A different line-guage

7 December 2006
7:30 AM

Approaching cashier to purchase item
Figure 3a. Approaching cashier to purchase item.

This is the second in a series of articles on Chilean culture.

Sharpen your No. 2 and read closely: You have selected a product to purchase in a drugstore and you approach the cashier who is behind the counter. The cashier is helping person 1. Standing five feet behind person 1 is person 2 (see figure 3a). Where do you get in line?

This is a trick question because it doesn’t give enough information for you to answer. What’s missing is the country in which the situation takes place. If it were the U.S., then the correct answer would be that you should line up somewhere behind person 2. But this is Chile and the correct answer is therefore that you stand immediately behind person 1, ignoring person 2.

The philosophy of lines in Chile is so different from the U.S. that it’s downright comical at times. In the States everyone shares the same mental framework. The person who was there first should go first. Lines are good. You ask other people if they are in line. Sure there are people who cut in line, but those people are jerks and we all know it. Here people who cut in line are not jerks because, and this is the fundamental tenet of the nihilistic Chilean line philosophy: there is no line.

Waiting for the bus
Figure 4a.

Losing the battle
Figure 4b.

This doesn’t just affect drug stores. Turn your attention to figure 4a which is me waiting at the bus stop. I have been waiting for 15 minutes (not shown in diagram) at a distance of four feet from the curb. The bus arrives and opens its door directly in front of me. I move towards the open door. Within moments I find myself in the reconfigured system illustrated in figure 4b, where every man, woman, and high school student—especially the high school students—has pushed his or her way towards the open door. Nowadays I push too, but something tell me this isn’t right. My proximity, my wait time! These are factors in the boarding function, people.

I still try to maintain some level of civility, yielding to elderly women and so on. It is an illusion. The elderly women are no different than anyone else. They are getting in front of me whether I let them or not. I play by their rules some days, pushing, moving with aggressive elbows. Other days I just stand back and chuckle as my line-formation paradigms are blown up gently on the street corners of Chile.

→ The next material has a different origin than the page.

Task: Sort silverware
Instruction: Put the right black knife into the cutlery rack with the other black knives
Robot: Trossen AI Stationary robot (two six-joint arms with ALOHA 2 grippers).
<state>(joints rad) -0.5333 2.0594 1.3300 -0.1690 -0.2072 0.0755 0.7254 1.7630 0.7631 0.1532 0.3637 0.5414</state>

I ride the metro every day to work—you’re supposed to let people off the train car before you rush on. The train doesn’t stop at the same place each time, so there are no official designated places to wait (such as a bus stop sign), but people generally move out of the way of the door once the train has stopped, and let people off. Oh, and I get on at one of the 3 busiest stations in our system (multiple train lines converging at one station, with everyone transferring trains and such). Yesterday, while the rest of us normal people stood aside for people to exit the train, this old woman shoved her way on before people had gotten off, pushing them out of the way and elbowing several of them. There was really no point to this, because if she had waited for them all to get off, she still would have been the first one to get on the train, but no. She had to ignore the loudspeaker annoucements (okay, so most people don’t listen to them, but they do generally follow them) and push her way on. I may be ageist, but I think some old people have a stronger and unjustified sense of entitlement than they should have. But I’m young, so what do I know :)

Along those lines, Kate, a Chilean friend of mine here went to visit Canada on a concert tour and he was shocked at how people behaved boarding buses and metros. When the doors opened, he and his friends got their elbows ready for some pushing, and were somewhat embarrassed when everyone else stood back and let them board. Plus, he said they let people off the bus before anyone tried to get on. That’s strictly prohibited here. The Santiago Metro is running a campaign to get people to try that out, but in my experience its success has been somewhat lackluster.

I should give Chilean some credit where it is due: whether on the subway or the buses, if an elderly person ever needs a seat, someone will offer his. My only regret is that I don’t qualify as sufficiently elderly to take seats from those high school students.